| Your assignment |
Word for word, transcribe the data below from the line with "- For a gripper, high" to the line with "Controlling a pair", keeping both of those lines.

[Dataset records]

+++

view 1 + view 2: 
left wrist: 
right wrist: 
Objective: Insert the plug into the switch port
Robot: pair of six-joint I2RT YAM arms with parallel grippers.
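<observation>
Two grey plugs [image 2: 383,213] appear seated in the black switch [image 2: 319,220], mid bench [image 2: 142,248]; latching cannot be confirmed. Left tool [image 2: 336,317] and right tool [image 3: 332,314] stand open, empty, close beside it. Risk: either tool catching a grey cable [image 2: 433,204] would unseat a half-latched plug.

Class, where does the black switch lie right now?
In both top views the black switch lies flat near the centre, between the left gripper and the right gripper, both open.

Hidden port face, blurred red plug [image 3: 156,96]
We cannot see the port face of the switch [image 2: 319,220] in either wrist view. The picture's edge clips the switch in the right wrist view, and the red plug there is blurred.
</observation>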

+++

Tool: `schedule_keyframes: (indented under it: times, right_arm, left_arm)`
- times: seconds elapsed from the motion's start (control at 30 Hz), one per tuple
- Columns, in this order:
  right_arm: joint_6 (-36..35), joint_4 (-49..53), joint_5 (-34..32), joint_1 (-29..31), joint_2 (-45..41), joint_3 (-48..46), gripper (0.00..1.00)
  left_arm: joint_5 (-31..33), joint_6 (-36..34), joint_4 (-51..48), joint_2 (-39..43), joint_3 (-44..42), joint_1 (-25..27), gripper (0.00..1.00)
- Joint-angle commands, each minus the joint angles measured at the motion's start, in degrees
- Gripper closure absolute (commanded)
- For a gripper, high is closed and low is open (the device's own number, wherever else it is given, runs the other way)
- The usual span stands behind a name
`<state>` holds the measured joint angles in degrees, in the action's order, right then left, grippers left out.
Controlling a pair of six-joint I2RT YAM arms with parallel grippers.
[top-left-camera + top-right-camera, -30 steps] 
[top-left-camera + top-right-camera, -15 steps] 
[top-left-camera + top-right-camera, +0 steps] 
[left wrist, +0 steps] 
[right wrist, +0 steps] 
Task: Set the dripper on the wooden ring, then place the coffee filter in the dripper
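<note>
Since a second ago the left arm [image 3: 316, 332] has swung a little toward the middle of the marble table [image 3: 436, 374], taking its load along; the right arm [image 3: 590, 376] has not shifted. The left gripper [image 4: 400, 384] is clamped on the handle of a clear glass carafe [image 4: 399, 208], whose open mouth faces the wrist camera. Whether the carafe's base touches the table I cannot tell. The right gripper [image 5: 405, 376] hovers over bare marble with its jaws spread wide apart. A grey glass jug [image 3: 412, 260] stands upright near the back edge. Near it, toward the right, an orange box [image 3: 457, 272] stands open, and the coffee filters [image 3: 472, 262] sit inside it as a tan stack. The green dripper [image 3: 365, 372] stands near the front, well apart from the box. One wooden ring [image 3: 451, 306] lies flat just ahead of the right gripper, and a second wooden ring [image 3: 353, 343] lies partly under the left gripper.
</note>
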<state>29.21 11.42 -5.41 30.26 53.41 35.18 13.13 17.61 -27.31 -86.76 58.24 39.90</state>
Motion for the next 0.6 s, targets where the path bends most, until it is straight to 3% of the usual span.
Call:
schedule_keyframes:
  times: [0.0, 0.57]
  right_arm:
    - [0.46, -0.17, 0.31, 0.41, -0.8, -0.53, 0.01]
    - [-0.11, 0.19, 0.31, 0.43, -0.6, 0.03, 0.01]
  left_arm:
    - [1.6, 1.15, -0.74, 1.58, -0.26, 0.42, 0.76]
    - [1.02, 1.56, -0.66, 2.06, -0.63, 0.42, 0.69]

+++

| Exercise output |
- For a gripper, high is closed and low is open (the device's own number, wherever else it is given, runs the other way)
- The usual span stands behind a name
`<state>` holds the measured joint angles in degrees, in the action's order, right then left, grippers left out.
Controlling a pair of six-joint I2RT YAM arms with parallel grippers.

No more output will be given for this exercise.